• **Dataset excerpt**

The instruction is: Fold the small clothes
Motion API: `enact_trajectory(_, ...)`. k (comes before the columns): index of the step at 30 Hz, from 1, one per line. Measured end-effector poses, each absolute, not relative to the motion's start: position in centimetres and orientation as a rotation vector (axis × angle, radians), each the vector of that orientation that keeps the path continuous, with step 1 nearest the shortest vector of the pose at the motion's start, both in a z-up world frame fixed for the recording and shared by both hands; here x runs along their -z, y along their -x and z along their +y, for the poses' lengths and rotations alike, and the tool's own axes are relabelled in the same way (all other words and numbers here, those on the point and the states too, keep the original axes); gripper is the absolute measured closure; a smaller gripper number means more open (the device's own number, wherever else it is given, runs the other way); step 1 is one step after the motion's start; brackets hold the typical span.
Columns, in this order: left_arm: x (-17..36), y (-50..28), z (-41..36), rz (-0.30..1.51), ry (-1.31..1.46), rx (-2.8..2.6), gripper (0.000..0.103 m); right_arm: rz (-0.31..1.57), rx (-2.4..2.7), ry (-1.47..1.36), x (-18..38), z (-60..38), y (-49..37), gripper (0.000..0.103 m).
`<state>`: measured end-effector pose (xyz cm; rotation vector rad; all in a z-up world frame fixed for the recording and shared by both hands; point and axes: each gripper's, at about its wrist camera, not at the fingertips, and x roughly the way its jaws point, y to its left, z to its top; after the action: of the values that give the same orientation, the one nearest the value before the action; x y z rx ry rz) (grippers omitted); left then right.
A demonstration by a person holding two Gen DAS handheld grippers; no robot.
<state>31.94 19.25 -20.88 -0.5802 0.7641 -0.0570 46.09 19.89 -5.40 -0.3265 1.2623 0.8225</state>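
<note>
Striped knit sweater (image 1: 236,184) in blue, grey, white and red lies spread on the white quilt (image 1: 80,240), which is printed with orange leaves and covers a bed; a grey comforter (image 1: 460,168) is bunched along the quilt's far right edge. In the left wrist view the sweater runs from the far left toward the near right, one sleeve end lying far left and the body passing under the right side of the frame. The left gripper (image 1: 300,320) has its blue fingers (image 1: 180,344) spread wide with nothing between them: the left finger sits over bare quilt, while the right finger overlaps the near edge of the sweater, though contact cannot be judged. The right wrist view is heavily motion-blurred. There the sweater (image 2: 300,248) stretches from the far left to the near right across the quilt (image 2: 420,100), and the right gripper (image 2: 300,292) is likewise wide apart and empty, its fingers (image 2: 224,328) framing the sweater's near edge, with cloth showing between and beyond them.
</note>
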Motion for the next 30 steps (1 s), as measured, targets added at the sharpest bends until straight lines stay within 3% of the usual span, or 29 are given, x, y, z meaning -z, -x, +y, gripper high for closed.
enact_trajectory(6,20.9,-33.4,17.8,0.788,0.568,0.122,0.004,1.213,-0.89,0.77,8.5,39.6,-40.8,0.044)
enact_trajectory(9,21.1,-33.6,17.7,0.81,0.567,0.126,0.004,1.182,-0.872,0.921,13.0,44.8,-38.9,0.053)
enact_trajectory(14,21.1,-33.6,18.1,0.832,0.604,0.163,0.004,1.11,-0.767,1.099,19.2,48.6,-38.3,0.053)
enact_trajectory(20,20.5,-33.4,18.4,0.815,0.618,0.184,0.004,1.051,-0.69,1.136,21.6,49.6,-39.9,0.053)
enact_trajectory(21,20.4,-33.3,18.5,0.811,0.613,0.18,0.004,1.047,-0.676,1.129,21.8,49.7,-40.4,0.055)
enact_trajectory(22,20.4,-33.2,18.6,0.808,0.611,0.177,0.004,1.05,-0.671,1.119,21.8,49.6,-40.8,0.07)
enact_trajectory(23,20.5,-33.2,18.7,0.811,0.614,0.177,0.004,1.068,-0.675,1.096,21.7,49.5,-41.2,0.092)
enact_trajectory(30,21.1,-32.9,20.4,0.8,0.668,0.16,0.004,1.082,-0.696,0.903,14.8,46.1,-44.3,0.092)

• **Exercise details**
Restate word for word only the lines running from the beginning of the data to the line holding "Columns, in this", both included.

• **Solution to the problem**
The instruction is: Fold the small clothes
Motion API: `enact_trajectory(_, ...)`. k (comes before the columns): index of the step at 30 Hz, from 1, one per line. Measured end-effector poses, each absolute, not relative to the motion's start: position in centimetres and orientation as a rotation vector (axis × angle, radians), each the vector of that orientation that keeps the path continuous, with step 1 nearest the shortest vector of the pose at the motion's start, both in a z-up world frame fixed for the recording and shared by both hands; here x runs along their -z, y along their -x and z along their +y, for the poses' lengths and rotations alike, and the tool's own axes are relabelled in the same way (all other words and numbers here, those on the point and the states too, keep the original axes); gripper is the absolute measured closure; a smaller gripper number means more open (the device's own number, wherever else it is given, runs the other way); step 1 is one step after the motion's start; brackets hold the typical span.
Columns, in this order: left_arm: x (-17..36), y (-50..28), z (-41..36), rz (-0.30..1.51), ry (-1.31..1.46), rx (-2.8..2.6), gripper (0.000..0.103 m); right_arm: rz (-0.31..1.57), rx (-2.4..2.7), ry (-1.47..1.36), x (-18..38), z (-60..38), y (-49..37), gripper (0.000..0.103 m).

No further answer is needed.